La musique de ballet de Schmitt La tragédie de Salomé date de 1907 et s'inspire de Salomé telle qu'elle est mise en scène dans le traité détaillé de Flavius Josephus sur l'histoire juive ancienne (ca. 94 après Jésus-Christ). On retrouve cette thématique dans deux évangiles : celui de Matteüs (14) et Marc (6).
Le souverain Herodes Antipas, roi vassal de Galilée et de Pérée, demande à sa belle-fille Salomé de danser pour lui lors d'une fête qu'il donne, en échange de quoi il satisfera tous ses désirs. Salomé danse (la célèbre danse des sept voiles) et exige de son beau-père, poussée par sa mère Herodias, la tête de Jean le Baptiste. Sur scène, cela finit par devenir une affaire extrêmement sanglante qui a inspiré non seulement de nombreux compositeurs mais aussi de nombreux metteurs en scène un nombre innombrable de fois. Le scénario n'y va pas de main morte : la luxure, la jalousie et la trahison dominent, dans un tourbillon étouffant, souvent même tumultueux.
Pour la complétude : la Salomé de Schmitt n'est littérairement pas basée sur la nouvelle du même nom de Flaubert (1877) ni sur la pièce de théâtre du même nom de Wilde (1891), mais sur le drame The Tragedy of Salome de Robert d'Humières, directeur artistique du Parijse Théâtre des Arts de 1907 à 1909 (auparavant le Théâtre des Batignolles). Diaghilev utiliserait plus tard le poème pour ses Ballets Russes (1913).
Le chef d'orchestre français Alain Altinoglu (*1975) a acquis une grande expérience opératique et on l'entend aussi dans cette exécution de ballet : comme s'il respirait littéralement avec le ballet (une 'opéra sans paroles', comme l'a une fois remarqué le compositeur), en formant les phrases avec souplesse, mais en même temps avec une acuité et une vigilance rythmiques. L'ensemble se présente comme l'une des meilleures exécutions de cette œuvre captivante qui n'a pas d'égale dans son genre. Il convient de noter que la direction orchestrale est considérablement moins décadente que dans l'opéra du même nom de Richard Strauss.
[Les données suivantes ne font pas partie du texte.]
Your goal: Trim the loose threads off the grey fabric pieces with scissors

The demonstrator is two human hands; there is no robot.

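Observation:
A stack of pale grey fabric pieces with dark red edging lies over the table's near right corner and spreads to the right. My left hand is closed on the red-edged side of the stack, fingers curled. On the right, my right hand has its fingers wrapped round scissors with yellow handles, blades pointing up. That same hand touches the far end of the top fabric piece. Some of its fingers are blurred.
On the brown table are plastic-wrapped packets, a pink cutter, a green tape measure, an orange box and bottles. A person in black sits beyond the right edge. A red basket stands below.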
Les Francfortois se présentent avec un jeu orchestral ardent et élaboré jusque dans les moindres détails. Les magnifiques palettes de couleurs et l'excellent enregistrement forment une combinaison idéale pour cette musique de ballet qui est rarement entendue et vue sur scène. Tout aussi atmosphérique est la contribution de la soprano Ambur Braid dans 'Chant d'Aiea'.
L'ensemble se termine particulièrement joliment avec le Chant élégiaque d'une durée de moins de sept minutes, dans lequel un rôle particulier est réservé au magnifique solo de violoncelle tendre et plongé dans la lyrique, auquel Philipp Staemmler donne une forme extrêmement imaginative. Bref, ceci est une publication de grand format.